JAKARTA - Penyelesaian damai di Ukraina hanya mungkin terjadi jika Kyiv menghentikan permusuhan dan serangan teroris, kata Wakil Menteri Luar Negeri Rusia Mikhail Galuzin Hari Kamis.
"Atas nama kami, kami terus mempertahankan pendirian prinsip kami bahwa penyelesaian yang komprehensif, berkelanjutan dan adil hanya mungkin jika rezim Kyiv menghentikan permusuhan dan serangan teroris, sementara para sponsor Baratnya berhenti memompa militer Ukraina dengan senjata," kata Galuzin dalam sebuah wawancara dengan TASS, seperti dikutip 10 Agustus.
"Dasar-dasar asli kedaulatan Ukraina - netralitasnya, kepatuhannya pada non-blok dan status non-nuklirnya - harus dikukuhkan untuk mencapai penyelesaian (konflik) ini," lanjut diplomat tersebut.
"Realitas teritorial yang baru harus diakui, demiliterisasi dan denazifikasi Ukraina serta hak-hak warga negara yang berbahasa Rusia dan minoritas nasionalnya harus dipastikan sesuai dengan persyaratan hukum internasional," pungkas Galuzin.
Diberitakan sebelumnya, Presiden Vladimir Putin mengatakan Rusia tidak pernah menolak pembicaraan dengan Ukraina, dengan Kementerian Luar Negeri telah menerima 30 inisiatif perdamaian terkait konflik kedua negara.
Mengenai pertanyaan untuk memulai pembicaraan damai, Ia mengatakan, "Kami tidak menolaknya... Agar proses ini dapat dimulai, perlu ada kesepakatan dari kedua belah pihak," jelas Presiden Putin, seperti melansir Reuters.
Terpisah, juru bicara Kementerian Luar Negeri Rusia Maria Zakharova mengatakan di sela-sela KTT Rusia-Afrika, Kremlin menerima sekitar 30 inisiatif perdamaian untuk penyelesaian konflik Ukraina, melalui jalur resmi maupun tidak.
Seperti halnya Presiden Putin, Zakharova menekankan Rusia tidak pernah menolak negosiasi mengenai penyelesaian konflik Ukraina.
"Bahkan ketika kami memahami (negosiasi) itu tidak mungkin membawa nilai tambah, tetapi kami selalu memberikan kesempatan seperti itu kepada para mitra atau situasi secara umum," jelasnya.
BACA JUGA:
Lebih lanjut, Zakharova menyoroti langkah Kyiv untuk menarik diri dari negosiasi yang mereka minta pada April 2022 lalu.
"Beberapa putaran terjadi dan kemudian mereka berhenti menanggapi dokumen dan materi yang kami kirimkan atas permintaan mereka.
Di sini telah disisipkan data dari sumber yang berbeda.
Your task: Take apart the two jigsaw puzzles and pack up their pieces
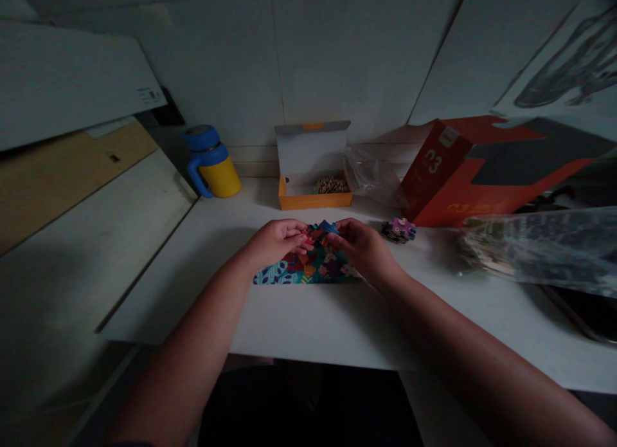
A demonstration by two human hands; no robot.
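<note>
Pinched in my left hand point(284, 239) is a red puzzle piece point(307, 238). My right hand point(362, 244) grips a blue puzzle piece point(330, 228) between thumb and fingers. The two pieces are close together, and I cannot tell whether they touch. Both hands are above a colourful picture sheet point(308, 273) with leaves and flowers; they hide its upper part and sides. Just right of my right hand sits a small stack of puzzle pieces point(399, 229), a purple one on top.
An open orange box point(315, 202) holding more pieces stands behind my hands, with a clear plastic bag point(371, 173) beside it. To the left is a blue and yellow mug point(212, 164). A red box point(463, 170) and a filled plastic bag point(535, 251) take up the right side.
</note>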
Dan pada bulan September, mereka sendiri secara hukum dilarang untuk bernegosiasi dengan negara kami," urainya.
Diketahui, Presiden Ukraina Volodymyr Zelensky telah menolak gagasan gencatan senjata yang akan membuat Rusia menguasai hampir seperlima wilayah negaranya, memberikan waktu bagi pasukannya untuk berkumpul kembali saat perang memasuki bulan ke-18.